T 0800/20 (Restricted voucher redemption/MICROTRONIC) of 10.10.2022

European Case Law Identifier: ECLI:EP:BA:2022:T080020.20221010
Date of decision: 10 October 2022
Case number: T 0800/20
Application number: 12779033.5
IPC class: G06Q 20/38
Language of proceedings: EN
Distribution: D
Download and more information:
Decision text in EN (PDF, 376 KB)
Documentation of the appeal procedure can be found in the Register
Bibliographic information is available in: EN
Versions: Unpublished
Title of application: METHOD AND SYSTEM FOR AUTHORISING ACCESS TO GOODS AND/OR SERVICES AND CORRESPONDING ACCESS VOUCHER
Applicant name: Microtronic AG
Opponent name: -
Board: 3.5.01
Headnote: -
Relevant legal provisions:
European Patent Convention Art 56
European Patent Convention Art 84
Keywords: Inventive step - restricting a voucher to one vending machine and setting its validity time (no
Inventive step - business method)
Inventive step - encoding the vending machine identifier and the validity time on the voucher (no
Inventive step - obvious implementation)
Catchwords:

-

Cited decisions:
T 0641/00
T 1463/11
Citing decisions:
-

Summary of Facts and Submissions

I. This is an appeal against the decision of the examining division to refuse the European patent application No.12779033.5 for lack of inventive step (Article 56 EPC).

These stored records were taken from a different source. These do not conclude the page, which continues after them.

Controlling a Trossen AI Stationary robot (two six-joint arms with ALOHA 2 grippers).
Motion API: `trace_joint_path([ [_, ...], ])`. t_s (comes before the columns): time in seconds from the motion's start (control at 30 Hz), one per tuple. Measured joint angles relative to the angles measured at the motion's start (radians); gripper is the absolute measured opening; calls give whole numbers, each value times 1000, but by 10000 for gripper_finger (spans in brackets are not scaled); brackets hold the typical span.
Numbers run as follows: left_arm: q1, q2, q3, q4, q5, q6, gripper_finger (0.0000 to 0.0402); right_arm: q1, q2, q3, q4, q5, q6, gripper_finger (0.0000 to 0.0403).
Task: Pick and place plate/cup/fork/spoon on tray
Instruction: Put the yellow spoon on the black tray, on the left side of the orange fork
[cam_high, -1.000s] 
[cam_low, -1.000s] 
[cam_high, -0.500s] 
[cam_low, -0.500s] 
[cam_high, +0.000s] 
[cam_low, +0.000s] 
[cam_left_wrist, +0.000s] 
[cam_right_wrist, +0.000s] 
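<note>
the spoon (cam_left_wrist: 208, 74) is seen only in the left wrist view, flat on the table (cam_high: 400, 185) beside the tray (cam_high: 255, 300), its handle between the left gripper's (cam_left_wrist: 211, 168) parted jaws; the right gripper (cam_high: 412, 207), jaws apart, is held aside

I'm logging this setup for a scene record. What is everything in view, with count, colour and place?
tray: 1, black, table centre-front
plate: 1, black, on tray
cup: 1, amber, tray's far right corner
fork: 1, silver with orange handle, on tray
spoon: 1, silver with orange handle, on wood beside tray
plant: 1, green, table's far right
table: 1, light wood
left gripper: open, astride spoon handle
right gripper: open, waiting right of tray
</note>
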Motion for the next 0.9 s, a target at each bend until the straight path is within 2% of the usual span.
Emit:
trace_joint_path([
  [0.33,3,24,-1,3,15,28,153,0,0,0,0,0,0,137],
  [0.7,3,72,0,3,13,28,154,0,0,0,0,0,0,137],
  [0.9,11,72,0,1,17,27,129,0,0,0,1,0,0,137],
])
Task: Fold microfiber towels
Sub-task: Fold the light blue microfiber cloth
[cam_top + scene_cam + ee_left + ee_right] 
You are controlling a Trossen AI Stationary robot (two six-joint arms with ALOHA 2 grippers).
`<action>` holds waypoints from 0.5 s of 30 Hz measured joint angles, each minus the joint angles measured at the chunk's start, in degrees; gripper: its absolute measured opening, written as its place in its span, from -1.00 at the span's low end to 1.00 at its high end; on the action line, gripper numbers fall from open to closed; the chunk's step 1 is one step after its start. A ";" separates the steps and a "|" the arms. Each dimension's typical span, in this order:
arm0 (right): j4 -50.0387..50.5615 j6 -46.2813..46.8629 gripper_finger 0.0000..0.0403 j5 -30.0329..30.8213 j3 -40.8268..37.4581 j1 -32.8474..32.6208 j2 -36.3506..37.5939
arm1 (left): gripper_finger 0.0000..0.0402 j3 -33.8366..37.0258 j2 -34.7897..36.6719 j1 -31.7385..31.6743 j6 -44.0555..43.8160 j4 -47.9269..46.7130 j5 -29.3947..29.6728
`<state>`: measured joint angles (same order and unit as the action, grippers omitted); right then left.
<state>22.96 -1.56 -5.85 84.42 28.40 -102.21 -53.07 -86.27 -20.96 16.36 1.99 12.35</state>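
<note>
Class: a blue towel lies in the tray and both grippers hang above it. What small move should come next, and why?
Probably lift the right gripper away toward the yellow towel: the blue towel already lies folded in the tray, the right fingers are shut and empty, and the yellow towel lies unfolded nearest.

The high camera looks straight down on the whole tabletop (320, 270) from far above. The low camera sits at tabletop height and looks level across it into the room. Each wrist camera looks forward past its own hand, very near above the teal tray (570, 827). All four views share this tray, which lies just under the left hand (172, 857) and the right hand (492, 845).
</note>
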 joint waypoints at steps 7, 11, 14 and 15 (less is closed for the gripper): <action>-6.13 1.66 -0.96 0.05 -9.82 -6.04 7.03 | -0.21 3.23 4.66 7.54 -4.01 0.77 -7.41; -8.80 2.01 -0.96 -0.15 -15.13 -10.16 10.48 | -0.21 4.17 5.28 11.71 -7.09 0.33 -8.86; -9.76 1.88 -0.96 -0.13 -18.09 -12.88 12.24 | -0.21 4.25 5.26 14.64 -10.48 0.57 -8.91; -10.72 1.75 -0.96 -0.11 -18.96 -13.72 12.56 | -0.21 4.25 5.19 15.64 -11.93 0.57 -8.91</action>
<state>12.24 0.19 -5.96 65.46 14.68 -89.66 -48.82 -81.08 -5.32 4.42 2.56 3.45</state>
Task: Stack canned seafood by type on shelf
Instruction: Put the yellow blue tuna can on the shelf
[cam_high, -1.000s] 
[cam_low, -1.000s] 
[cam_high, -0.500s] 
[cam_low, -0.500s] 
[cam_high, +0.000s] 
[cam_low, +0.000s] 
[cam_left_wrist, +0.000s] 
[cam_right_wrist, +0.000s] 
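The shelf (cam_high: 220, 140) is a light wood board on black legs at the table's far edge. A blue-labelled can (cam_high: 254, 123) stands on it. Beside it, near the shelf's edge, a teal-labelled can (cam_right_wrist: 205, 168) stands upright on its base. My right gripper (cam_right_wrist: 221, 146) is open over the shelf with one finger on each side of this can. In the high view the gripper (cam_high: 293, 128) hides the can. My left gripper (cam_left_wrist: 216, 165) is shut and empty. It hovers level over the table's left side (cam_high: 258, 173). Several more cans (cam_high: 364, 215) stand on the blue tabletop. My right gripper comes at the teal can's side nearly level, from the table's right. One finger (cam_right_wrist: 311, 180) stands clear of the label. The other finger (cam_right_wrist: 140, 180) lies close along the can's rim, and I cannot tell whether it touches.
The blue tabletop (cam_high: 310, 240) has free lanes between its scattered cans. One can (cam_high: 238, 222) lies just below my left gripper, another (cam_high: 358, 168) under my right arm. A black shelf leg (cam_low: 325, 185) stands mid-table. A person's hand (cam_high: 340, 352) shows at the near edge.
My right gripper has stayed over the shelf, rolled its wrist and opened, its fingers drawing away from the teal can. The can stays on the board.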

II. The examining division held that the subject-matter of claim 1 of the main request did not involve an inventive step over D1 (US 2005/098625 A1) or, alternatively, over D1 in combination with D6 (WO 2011/085241 A1) and/or D7 (US 2006/047570 A1). The additional features of the auxiliary requests were obvious over D1, or, alternatively, over the combination of D1 and one of D2 (US 2011/047010 A1), D6, and D7.

III. In the statement setting out the grounds of appeal, the appellant requested that the decision be set aside and a patent be granted on the basis of the refused main request or one of the first to fifth auxiliary requests.

IV. In the communication accompanying the summons to oral proceedings, the Board expressed its preliminary view that all the requests lacked an inventive step over D1. Furthermore, the Board considered that the second to fifth auxiliary requests lacked clarity (Article 84 EPC).

V. Oral proceedings were held on 10 October 2022 by videoconference. The appellant's final requests were identical to those filed in the statement setting out the grounds of appeal.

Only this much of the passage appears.